I am trying to read text from PDF file to extract certain data. If data is in paragraph format then it can be easily extracted however issue comes when it’s in tabular format as then it becomes tough to identify to which row or column certain text belongs. I am looking to explore if Aspose offers any solution for this issue.

image.jpg (95.1 KB)

Thanks,
Saurabh

@saurabhmauryabu

Can you please share the used sample code and input file. We will be able to investigate that on our end on provision of requested information.

Hello @mudassir.fayyaz,

Sorry for replying back late.
Please find below code snippet that we are using-

Aspose.Pdf.Document pdfDocument = new Aspose.Pdf.Document(FilePath);
TextAbsorber textAbsorber = new TextAbsorber();
pdfDocument.Pages.Accept(textAbsorber);
extractedText = textAbsorber.Text;

Attached sample file that we are using-
Sample.pdf (25.6 KB)

@saurabhmauryabu

I request you to try the code from Extract Table from Existing PDF Document article and share your feedback.

Hello @mudassir.fayyaz,

I have used code given at Extract Table from PDF and getting output as
below.
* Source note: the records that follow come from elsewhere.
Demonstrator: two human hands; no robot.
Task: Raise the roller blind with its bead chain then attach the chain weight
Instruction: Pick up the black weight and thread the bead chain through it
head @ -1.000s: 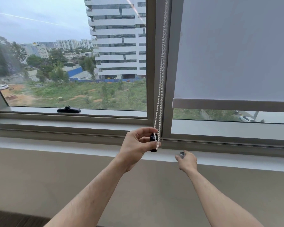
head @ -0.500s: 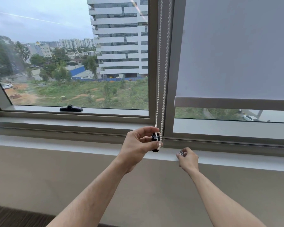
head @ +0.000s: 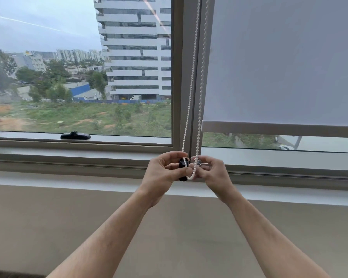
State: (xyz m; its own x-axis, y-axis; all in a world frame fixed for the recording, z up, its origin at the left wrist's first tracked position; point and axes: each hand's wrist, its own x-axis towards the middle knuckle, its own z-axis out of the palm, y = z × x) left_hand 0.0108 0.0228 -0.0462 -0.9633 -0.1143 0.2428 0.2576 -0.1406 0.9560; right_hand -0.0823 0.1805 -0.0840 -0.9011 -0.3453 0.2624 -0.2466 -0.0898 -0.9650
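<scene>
Both hands (head: 163, 170) grip unlabelled chain weight (head: 183, 166) (black).

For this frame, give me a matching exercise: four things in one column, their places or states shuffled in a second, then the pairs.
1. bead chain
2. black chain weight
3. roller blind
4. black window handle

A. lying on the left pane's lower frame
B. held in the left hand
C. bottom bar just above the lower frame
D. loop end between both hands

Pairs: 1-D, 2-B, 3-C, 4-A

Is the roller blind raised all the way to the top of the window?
No, the roller blind covers most of the right pane, its bottom bar low.
</scene>
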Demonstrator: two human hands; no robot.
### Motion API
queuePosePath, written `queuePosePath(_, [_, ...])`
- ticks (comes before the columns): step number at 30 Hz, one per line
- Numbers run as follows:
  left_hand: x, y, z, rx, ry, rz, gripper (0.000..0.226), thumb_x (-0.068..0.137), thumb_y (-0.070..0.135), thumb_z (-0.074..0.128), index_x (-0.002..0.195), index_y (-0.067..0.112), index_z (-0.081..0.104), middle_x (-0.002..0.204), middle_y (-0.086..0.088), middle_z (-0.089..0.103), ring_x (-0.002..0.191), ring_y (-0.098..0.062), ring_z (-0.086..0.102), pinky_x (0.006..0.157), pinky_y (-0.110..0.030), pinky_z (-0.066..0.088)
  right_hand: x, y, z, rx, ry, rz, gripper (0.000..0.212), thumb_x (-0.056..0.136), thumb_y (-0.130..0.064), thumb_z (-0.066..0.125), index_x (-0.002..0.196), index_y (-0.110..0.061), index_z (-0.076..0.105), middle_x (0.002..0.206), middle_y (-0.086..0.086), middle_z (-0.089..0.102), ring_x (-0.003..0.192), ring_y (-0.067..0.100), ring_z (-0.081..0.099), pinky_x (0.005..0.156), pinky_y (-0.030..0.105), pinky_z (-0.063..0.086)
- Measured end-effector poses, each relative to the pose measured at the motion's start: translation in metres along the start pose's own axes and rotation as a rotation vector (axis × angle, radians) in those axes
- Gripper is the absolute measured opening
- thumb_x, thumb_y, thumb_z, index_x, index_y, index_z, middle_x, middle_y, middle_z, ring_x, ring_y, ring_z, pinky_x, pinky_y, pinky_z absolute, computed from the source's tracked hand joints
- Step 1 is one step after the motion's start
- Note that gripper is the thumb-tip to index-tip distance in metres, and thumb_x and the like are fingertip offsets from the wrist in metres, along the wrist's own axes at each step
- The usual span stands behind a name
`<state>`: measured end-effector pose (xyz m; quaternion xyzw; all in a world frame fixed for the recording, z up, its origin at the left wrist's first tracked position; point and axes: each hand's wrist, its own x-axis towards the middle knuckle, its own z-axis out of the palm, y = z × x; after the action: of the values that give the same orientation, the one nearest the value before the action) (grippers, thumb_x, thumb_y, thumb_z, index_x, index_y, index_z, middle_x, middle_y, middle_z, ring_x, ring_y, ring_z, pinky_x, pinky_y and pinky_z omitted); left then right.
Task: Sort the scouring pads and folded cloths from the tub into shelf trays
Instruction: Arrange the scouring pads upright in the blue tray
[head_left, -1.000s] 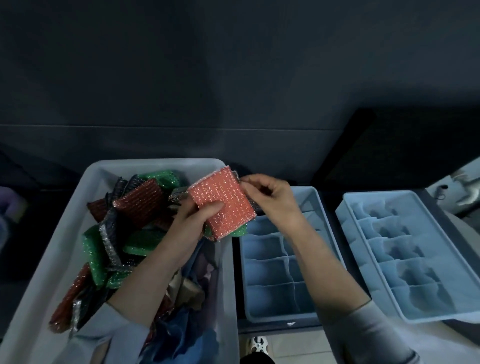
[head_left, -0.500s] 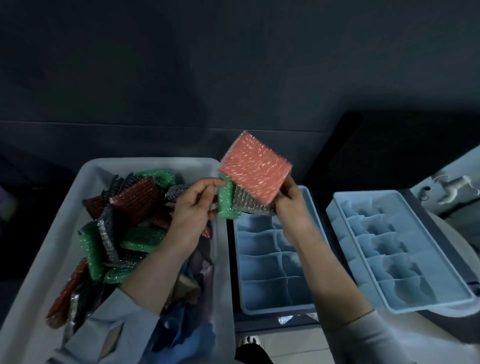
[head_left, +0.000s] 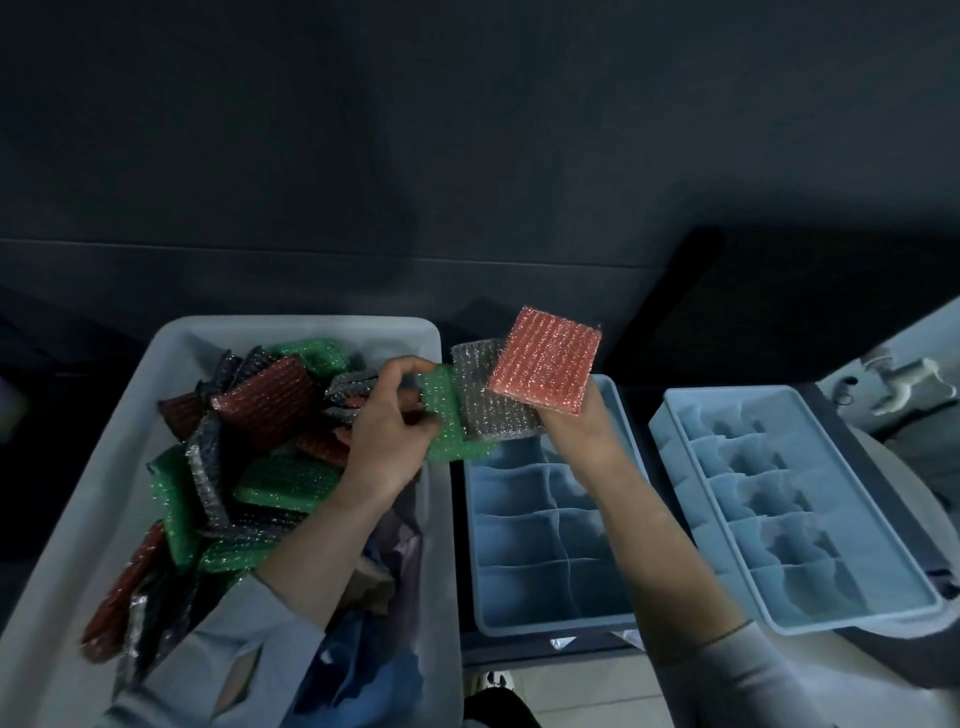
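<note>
A grey tub (head_left: 72, 519) at the left is filled with several green, red and silver scouring pads (head_left: 270, 483), with folded cloths (head_left: 363, 660) at its near end. My left hand (head_left: 389, 431) pinches a green pad (head_left: 441, 415) over the tub's right rim. My right hand (head_left: 576, 426) holds a pink-red pad (head_left: 545, 358) fanned above a silver pad (head_left: 483, 395), over the far end of a blue divided tray (head_left: 519, 519). The green, silver and pink-red pads overlap between the two hands.
A second blue divided tray (head_left: 779, 499) lies to the right, tilted on a dark shelf edge. A dark wall runs behind the tub and trays. A white fitting (head_left: 904, 379) shows at the far right. A shoe (head_left: 493, 680) shows on the pale floor below.
The pink-red pad went from my left hand into my right, rose and shifted right. The silver and green pads beneath it are now spread apart, with my left hand pinching the green one.
</note>
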<state>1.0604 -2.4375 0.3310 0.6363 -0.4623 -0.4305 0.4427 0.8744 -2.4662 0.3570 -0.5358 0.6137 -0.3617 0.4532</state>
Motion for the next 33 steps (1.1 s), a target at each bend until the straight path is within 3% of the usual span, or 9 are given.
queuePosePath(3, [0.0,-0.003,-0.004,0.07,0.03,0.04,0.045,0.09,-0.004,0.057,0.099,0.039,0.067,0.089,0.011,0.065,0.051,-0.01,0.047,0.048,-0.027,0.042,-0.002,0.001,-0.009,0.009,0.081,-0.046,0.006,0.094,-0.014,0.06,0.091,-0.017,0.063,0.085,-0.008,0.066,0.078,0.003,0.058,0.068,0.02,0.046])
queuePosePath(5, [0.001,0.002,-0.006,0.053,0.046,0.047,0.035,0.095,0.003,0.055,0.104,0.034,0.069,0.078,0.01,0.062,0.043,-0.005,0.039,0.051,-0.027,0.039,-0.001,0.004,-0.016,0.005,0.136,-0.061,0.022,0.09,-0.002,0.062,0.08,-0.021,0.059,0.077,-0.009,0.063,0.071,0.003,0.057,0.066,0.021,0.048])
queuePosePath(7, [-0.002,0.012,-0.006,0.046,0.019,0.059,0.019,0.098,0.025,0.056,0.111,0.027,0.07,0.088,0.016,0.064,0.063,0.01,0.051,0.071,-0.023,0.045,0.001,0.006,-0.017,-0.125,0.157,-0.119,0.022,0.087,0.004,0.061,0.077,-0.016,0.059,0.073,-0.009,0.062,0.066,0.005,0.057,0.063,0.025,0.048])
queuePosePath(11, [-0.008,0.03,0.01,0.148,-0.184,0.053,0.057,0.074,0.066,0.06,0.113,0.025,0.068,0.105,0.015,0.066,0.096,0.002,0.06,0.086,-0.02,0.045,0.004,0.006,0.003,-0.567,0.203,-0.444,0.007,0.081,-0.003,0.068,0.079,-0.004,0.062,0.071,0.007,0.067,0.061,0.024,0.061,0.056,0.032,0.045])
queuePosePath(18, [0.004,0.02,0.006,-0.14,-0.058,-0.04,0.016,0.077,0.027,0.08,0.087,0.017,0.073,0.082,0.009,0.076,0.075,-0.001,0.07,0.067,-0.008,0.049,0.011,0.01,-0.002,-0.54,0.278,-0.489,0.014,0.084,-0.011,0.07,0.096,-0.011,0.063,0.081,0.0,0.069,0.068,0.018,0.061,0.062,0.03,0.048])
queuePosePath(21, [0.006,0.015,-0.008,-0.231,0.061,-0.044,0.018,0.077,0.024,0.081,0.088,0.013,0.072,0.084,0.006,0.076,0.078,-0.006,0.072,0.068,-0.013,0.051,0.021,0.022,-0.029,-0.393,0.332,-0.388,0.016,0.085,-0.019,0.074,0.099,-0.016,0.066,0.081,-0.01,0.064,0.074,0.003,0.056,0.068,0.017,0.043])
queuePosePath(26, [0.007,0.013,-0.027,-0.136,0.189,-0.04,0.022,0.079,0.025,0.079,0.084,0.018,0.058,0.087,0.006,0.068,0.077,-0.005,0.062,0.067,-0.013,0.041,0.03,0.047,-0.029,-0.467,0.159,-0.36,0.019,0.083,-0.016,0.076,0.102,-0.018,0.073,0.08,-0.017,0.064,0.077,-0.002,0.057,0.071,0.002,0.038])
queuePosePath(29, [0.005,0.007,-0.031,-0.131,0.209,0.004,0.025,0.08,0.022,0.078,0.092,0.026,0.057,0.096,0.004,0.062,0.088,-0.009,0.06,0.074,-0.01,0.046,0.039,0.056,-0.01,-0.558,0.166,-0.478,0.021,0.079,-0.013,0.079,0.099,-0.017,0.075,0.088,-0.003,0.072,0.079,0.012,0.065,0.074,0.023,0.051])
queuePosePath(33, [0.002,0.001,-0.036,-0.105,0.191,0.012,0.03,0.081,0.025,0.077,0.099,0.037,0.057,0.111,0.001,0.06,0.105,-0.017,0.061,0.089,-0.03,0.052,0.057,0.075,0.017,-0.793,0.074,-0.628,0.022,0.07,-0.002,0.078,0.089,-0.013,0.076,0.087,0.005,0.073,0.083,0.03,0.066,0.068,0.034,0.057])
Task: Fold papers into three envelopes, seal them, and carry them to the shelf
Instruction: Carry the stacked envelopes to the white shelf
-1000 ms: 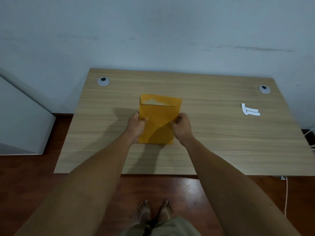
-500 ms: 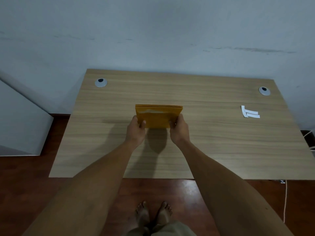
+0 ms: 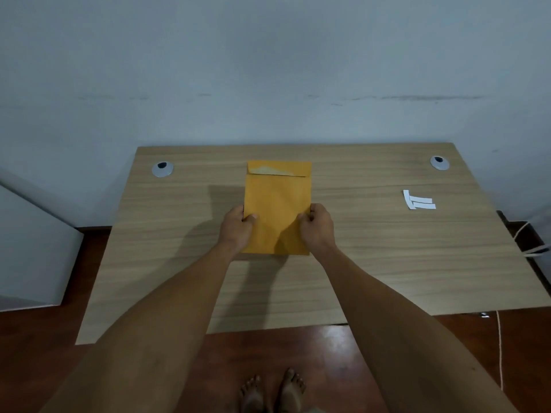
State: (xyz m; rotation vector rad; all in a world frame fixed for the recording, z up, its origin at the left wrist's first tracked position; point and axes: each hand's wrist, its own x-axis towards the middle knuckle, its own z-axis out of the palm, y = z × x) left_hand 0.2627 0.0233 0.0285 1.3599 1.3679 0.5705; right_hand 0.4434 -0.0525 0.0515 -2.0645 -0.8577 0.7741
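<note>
A yellow-brown envelope (image 3: pixel 277 201) is held upright over the middle of the wooden table (image 3: pixel 387 263), its folded flap at the top edge. My left hand (image 3: pixel 238 226) grips its lower left side, thumb on the front. My right hand (image 3: pixel 317 226) grips the lower right side the same way. Whether more than one envelope is in the stack cannot be told.
Three white paper strips (image 3: pixel 419 200) lie at the table's right side. Two grey cable grommets (image 3: pixel 162 169) (image 3: pixel 439 162) sit at the back corners. A white cabinet (image 3: pixel 29 248) stands to the left; a white cord (image 3: pixel 501 353) runs along the floor at right.
Half a second ago the envelope was tipped nearly edge-on and low in my hands; it now faces me at full length. Both hands kept their grip on its sides.
</note>
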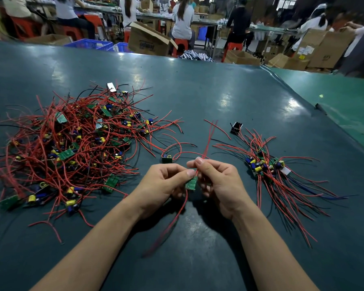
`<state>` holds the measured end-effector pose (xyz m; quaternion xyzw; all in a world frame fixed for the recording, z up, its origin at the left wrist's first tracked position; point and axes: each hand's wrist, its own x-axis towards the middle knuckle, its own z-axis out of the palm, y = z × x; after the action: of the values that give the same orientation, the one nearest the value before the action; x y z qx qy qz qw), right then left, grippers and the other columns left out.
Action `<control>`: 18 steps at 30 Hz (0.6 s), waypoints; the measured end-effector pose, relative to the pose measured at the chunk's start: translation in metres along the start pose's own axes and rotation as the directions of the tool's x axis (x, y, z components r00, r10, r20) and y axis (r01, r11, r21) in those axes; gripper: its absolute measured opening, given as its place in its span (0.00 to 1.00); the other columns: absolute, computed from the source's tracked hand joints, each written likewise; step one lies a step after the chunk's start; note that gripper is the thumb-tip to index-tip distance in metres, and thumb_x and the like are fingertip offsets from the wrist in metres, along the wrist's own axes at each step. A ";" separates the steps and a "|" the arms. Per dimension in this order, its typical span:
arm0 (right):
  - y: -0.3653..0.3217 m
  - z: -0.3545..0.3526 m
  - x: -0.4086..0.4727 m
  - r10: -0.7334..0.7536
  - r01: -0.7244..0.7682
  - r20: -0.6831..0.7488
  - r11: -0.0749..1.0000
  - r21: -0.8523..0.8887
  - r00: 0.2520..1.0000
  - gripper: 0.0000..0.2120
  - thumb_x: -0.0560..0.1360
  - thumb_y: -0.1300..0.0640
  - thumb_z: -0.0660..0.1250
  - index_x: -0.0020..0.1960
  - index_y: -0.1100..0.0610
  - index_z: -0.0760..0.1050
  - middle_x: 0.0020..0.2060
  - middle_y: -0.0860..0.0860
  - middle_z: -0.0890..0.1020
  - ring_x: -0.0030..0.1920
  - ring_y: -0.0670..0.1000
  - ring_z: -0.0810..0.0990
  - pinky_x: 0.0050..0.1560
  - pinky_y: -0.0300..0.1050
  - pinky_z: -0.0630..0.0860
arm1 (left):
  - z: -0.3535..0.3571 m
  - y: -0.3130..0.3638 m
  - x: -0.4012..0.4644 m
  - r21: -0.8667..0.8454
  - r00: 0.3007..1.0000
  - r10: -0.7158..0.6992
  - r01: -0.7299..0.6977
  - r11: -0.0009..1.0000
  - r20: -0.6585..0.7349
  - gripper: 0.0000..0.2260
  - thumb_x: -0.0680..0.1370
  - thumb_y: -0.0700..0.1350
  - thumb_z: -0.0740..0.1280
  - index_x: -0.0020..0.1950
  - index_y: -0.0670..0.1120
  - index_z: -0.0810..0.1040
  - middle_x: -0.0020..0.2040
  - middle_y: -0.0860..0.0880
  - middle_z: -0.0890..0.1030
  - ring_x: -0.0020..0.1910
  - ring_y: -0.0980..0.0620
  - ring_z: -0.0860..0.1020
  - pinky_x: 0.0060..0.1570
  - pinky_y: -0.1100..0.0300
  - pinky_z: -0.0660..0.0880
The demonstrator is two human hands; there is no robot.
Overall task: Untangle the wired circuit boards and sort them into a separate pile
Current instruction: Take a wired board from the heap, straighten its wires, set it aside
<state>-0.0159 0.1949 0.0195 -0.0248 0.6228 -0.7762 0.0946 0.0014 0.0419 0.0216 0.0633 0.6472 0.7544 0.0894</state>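
Circuit board [191, 183], small and green, sat pinched between both hands just above the table [229, 97], near its front edge. The left hand [164, 181] gripped the board's lower edge with thumb and curled fingers, while the right hand [214, 181] pinched the red wires [207, 141] that rose from the board and fanned away toward the far side. Another red lead [176, 219] trailed down from the board toward the person. The hands were close together, almost touching, both closed on this one piece.

Just beyond the left hand lay a single loose board [167, 159] with its wires curled around it, apart from either heap. To the right lay the sorted pile [267, 166], a modest bundle of boards with their wires lying roughly in one direction. To the left spread the tangled heap [71, 141], far larger, its red and black wires crossing every way over green boards and yellow and blue components.

Judging by the two heaps, the work was in its early part (only a small share had crossed over). The held board appeared free of the tangle and probably needed only to be laid on the right-hand pile; most of the untangling remained.

Behind the table, other people sat at benches among cardboard boxes [149, 38].
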 end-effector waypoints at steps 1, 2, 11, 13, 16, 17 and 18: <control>0.000 0.000 0.000 -0.020 0.020 -0.008 1.000 -0.016 1.000 0.10 0.72 0.50 0.70 0.42 0.56 0.86 0.27 0.49 0.75 0.24 0.45 0.68 0.24 0.34 0.63 | 0.000 0.000 0.000 0.022 1.000 -0.004 0.004 1.000 -0.001 0.07 0.76 0.42 0.68 0.43 0.38 0.80 0.27 0.51 0.73 0.24 0.57 0.68 0.26 0.67 0.65; 0.000 -0.001 0.000 -0.039 0.038 -0.013 0.999 -0.028 0.999 0.11 0.72 0.49 0.70 0.42 0.56 0.86 0.26 0.48 0.74 0.23 0.44 0.67 0.23 0.34 0.62 | 0.001 0.001 0.000 0.029 1.000 -0.009 0.009 1.000 0.003 0.07 0.77 0.41 0.67 0.42 0.39 0.79 0.27 0.51 0.72 0.24 0.56 0.67 0.26 0.66 0.65; 0.003 0.004 0.001 -0.083 0.081 -0.046 0.996 -0.045 0.995 0.11 0.77 0.52 0.69 0.42 0.56 0.86 0.25 0.47 0.73 0.22 0.44 0.67 0.22 0.34 0.62 | 0.002 0.003 0.000 -0.035 0.997 -0.061 0.063 0.997 0.044 0.08 0.78 0.44 0.65 0.40 0.43 0.74 0.32 0.46 0.77 0.27 0.50 0.76 0.32 0.58 0.72; 0.002 0.002 0.001 -0.093 0.091 -0.083 0.995 -0.034 0.992 0.11 0.77 0.53 0.68 0.41 0.57 0.85 0.25 0.47 0.72 0.22 0.44 0.65 0.21 0.34 0.61 | 0.000 0.003 0.001 -0.068 0.996 -0.073 0.077 0.995 0.060 0.09 0.78 0.40 0.66 0.37 0.43 0.73 0.29 0.46 0.76 0.24 0.51 0.74 0.27 0.63 0.72; -0.004 -0.010 0.006 -0.095 0.117 -0.219 0.989 0.093 0.971 0.13 0.78 0.58 0.67 0.37 0.59 0.84 0.26 0.48 0.72 0.21 0.43 0.64 0.19 0.34 0.60 | -0.004 0.003 -0.001 -0.043 0.987 -0.052 0.059 0.997 0.153 0.09 0.74 0.39 0.70 0.37 0.42 0.72 0.28 0.46 0.75 0.24 0.52 0.72 0.26 0.64 0.71; -0.005 -0.013 0.008 -0.093 0.130 -0.259 0.983 0.129 0.961 0.14 0.78 0.59 0.67 0.36 0.59 0.84 0.26 0.49 0.73 0.22 0.43 0.65 0.18 0.34 0.60 | -0.004 0.003 -0.001 -0.035 0.980 -0.049 0.057 0.998 0.194 0.08 0.73 0.40 0.70 0.37 0.43 0.73 0.28 0.46 0.75 0.24 0.51 0.72 0.26 0.63 0.71; -0.005 -0.015 0.009 -0.091 0.139 -0.290 0.979 0.150 0.953 0.14 0.78 0.60 0.67 0.35 0.59 0.83 0.27 0.49 0.73 0.22 0.43 0.65 0.18 0.34 0.60 | -0.005 0.003 -0.001 -0.029 0.972 -0.053 0.061 0.998 0.231 0.07 0.73 0.40 0.69 0.36 0.44 0.74 0.29 0.46 0.75 0.25 0.51 0.72 0.26 0.63 0.71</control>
<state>-0.0278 0.2087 0.0207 0.0573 0.5594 -0.8260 -0.0387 0.0016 0.0368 0.0238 0.1299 0.6205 0.7506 0.1864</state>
Notice that entire text is not coming in output-
image.png (32.3 KB)

Please suggest how to get entire text.

Thanks,
Saurabh

@saurabhmauryabu

Are you using it with latest version and valid license because I can extract the text fine. You should apply license before making any calls to API methods. You can get 30-days free temporary license in case you do not have one to evaluate API without any limitation. In case you still face any issue, please share a sample application.